Wednesday, February 27, 2013

All of history in one package

Although the title of this article is called Why Jews are Better off in the Catholic Church than in the Jews for Jesus, it contains a lot of rather detailed history from how the Torah was made, what is tradition, the Crusades, Martin Luther, The inquisition, a sprinkle of Wicca and Scientology and the “way home” for Jews.  I came across it while looking for something else.

The Torah

Every Torah scroll is made from living creatures. The parchment is lambskin, ritually prescribed sinews hold the pages together, and plants provide the ink. Jewish tradition holds that God dictated Torah to Moses as a stream of Hebrew letters, one at a time. Jewish scribes who hand copy Torah scrolls are extremely careful to preserve the exact sequence, not adding or subtracting even a single letter. Jesus referred to that tradition when He said, "Till heaven and earth pass away, not an iota, not a dot, will pass from the law until all is accomplished." (Mt 5:18) An iota is a yod, the smallest Hebrew letter. A dot is the smallest part of a Hebrew letter. The Torah in every synagogue is an exact copy of an exact copy of an exact copy of the Torah that God inspired Moses to write down by hand. . .

The Scriptural Cafeteria

All Christendom had accepted the Catholic Sacred Scriptures for 1,500 years when Luther altered Romans 3:28. But Luther altered a lot more Scripture than one word. He removed from his Scriptures the entire books of Tobit, Judith, Wisdom, Sirach, Baruch, and 1 and 2 Maccabees as well as Esther 10:4-16:24 and Daniel 3:24-90 and chapters 13 and 14.
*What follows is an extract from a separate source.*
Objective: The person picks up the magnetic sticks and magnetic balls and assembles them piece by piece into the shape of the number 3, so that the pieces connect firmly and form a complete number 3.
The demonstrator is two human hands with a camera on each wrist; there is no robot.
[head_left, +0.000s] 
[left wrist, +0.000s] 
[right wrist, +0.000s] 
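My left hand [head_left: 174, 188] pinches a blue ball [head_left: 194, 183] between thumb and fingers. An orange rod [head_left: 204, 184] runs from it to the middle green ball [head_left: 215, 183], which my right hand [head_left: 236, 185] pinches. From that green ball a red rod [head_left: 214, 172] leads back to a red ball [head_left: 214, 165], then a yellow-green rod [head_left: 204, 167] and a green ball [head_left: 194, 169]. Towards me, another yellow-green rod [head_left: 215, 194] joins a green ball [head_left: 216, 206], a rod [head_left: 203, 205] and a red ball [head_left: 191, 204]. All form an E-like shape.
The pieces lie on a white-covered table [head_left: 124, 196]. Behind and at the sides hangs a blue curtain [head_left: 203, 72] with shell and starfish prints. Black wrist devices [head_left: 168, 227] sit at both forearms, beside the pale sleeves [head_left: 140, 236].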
The Jews for Jesus respond that Luther chose only those Scriptures for the Old Testament that were recognized by the rabbis as the Tanach, the Palestinian canon, rather than those recognized by the Catholic Church, the Alexandrian canon.
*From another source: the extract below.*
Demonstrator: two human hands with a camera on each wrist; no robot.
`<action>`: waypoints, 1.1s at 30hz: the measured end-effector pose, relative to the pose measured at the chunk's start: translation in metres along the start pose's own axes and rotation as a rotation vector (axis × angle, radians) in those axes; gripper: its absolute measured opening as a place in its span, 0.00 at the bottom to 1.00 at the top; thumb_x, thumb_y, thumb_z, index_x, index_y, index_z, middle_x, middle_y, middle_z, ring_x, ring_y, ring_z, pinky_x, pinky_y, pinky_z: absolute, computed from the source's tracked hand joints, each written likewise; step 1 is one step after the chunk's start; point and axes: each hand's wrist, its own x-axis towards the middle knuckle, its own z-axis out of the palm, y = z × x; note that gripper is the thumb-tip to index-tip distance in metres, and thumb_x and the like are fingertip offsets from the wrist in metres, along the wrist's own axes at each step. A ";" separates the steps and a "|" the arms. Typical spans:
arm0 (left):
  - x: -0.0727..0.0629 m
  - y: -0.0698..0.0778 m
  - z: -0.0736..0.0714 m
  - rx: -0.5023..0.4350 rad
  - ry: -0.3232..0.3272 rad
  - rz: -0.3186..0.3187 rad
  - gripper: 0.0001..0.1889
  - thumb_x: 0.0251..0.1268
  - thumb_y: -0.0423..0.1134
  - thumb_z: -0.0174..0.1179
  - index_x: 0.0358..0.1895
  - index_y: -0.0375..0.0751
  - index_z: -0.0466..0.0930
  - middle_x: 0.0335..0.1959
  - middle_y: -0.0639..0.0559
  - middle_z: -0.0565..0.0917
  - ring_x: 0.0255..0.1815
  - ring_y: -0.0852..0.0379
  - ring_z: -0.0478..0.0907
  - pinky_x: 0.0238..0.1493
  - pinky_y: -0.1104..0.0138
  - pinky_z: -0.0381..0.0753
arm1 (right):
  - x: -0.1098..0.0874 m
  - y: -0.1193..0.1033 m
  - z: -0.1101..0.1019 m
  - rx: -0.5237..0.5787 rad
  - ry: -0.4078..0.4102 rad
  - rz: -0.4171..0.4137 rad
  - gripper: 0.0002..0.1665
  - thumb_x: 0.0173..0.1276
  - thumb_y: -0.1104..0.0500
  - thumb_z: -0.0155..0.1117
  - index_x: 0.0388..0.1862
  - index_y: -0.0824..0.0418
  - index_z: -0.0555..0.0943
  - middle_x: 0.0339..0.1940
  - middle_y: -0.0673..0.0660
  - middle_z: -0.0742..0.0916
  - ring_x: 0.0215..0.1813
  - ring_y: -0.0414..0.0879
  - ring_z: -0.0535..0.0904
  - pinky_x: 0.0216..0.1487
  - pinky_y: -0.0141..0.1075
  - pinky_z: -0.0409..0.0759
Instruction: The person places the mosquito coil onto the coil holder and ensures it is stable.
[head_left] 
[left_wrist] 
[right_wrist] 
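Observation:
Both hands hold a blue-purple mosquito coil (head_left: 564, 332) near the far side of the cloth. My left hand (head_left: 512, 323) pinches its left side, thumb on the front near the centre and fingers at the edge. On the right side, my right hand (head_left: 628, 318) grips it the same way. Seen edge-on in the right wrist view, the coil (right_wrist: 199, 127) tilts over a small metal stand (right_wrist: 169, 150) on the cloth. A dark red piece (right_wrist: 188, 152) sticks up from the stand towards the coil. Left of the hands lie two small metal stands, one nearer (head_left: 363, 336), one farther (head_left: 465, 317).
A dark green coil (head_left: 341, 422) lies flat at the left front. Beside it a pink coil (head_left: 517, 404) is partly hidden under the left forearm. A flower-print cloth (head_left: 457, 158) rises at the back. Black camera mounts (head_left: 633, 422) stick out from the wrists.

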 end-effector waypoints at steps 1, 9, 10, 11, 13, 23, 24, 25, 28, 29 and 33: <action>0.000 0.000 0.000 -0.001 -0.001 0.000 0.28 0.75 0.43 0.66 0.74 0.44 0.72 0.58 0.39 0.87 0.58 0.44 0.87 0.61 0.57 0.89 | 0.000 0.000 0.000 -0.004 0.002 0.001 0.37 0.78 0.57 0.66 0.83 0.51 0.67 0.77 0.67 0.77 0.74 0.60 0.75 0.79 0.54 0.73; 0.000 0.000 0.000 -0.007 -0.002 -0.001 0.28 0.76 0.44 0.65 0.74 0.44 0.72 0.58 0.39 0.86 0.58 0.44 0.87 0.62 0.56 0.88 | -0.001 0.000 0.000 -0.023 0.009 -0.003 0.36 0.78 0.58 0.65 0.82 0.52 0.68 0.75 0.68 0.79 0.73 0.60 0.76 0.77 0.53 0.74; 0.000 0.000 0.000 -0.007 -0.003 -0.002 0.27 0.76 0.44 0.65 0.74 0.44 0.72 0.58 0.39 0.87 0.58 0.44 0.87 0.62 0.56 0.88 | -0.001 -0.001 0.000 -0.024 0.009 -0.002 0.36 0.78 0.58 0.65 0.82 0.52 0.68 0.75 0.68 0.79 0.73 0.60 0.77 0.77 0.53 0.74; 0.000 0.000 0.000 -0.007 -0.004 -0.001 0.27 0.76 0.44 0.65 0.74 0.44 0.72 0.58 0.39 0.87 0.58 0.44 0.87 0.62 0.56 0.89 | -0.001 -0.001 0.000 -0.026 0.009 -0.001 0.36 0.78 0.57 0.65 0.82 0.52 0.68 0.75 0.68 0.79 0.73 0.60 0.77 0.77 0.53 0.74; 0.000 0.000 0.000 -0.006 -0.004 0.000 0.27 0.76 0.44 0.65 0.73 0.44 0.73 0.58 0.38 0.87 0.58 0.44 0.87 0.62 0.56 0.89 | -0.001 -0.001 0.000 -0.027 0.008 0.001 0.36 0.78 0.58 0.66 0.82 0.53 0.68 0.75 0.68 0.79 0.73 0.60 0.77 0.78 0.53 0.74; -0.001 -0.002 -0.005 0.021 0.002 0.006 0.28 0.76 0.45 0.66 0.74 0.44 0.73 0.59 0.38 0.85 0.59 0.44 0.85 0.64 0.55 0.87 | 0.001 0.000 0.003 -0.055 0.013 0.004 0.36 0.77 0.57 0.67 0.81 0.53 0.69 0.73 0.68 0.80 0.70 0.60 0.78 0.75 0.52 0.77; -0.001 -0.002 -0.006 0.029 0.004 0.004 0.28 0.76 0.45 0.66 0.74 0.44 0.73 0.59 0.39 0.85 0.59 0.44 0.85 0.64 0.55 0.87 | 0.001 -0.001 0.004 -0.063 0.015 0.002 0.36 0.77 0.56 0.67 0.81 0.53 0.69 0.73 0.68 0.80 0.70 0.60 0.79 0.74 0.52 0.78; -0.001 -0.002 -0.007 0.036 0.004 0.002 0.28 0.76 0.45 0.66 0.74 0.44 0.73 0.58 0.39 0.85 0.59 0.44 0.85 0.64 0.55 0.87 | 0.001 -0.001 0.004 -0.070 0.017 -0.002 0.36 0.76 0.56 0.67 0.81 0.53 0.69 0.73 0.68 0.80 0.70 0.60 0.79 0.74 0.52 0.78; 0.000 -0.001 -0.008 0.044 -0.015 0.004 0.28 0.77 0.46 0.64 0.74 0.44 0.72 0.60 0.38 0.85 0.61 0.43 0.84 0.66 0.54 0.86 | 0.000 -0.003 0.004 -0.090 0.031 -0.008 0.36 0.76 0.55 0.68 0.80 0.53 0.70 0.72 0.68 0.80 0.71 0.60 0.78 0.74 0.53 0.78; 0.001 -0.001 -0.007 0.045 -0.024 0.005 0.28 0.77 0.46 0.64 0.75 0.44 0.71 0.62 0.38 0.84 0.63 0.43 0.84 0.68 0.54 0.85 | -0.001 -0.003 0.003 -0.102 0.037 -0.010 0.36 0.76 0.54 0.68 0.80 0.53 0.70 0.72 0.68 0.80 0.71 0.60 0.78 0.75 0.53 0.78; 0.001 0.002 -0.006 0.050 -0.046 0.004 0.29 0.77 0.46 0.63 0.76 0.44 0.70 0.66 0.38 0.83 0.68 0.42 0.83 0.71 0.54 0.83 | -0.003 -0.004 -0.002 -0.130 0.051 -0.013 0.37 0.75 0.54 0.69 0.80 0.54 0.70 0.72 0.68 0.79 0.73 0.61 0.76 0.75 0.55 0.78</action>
For three centuries before Christ arrived, Judaism used two different versions of Scripture. Jews living in Palestine used the Hebrew Palestinian canon, which did not have these seven books, while Jews who lived outside Palestine used the Greek Septuagint version, called the Alexandrian canon, which did. When St. Jerome translated the Bible into Latin, he used the Greek Septuagint because it contained all of the books recognized by the Church as inspired. All Christendom had accepted the St. Jerome Bible for a thousand years when Luther suddenly decided to use the Palestinian canon because he did not accept the doctrine of purgatory implied in 2 Maccabees. Luther, in fact, wanted to delete as well the books of Hebrews, James, Jude, and the Revelation, but was persuaded by the other Reformers to leave them in place. Luther chose for his Old Testament only those books historically accepted by people who did not recognize Jesus, rather than those who did.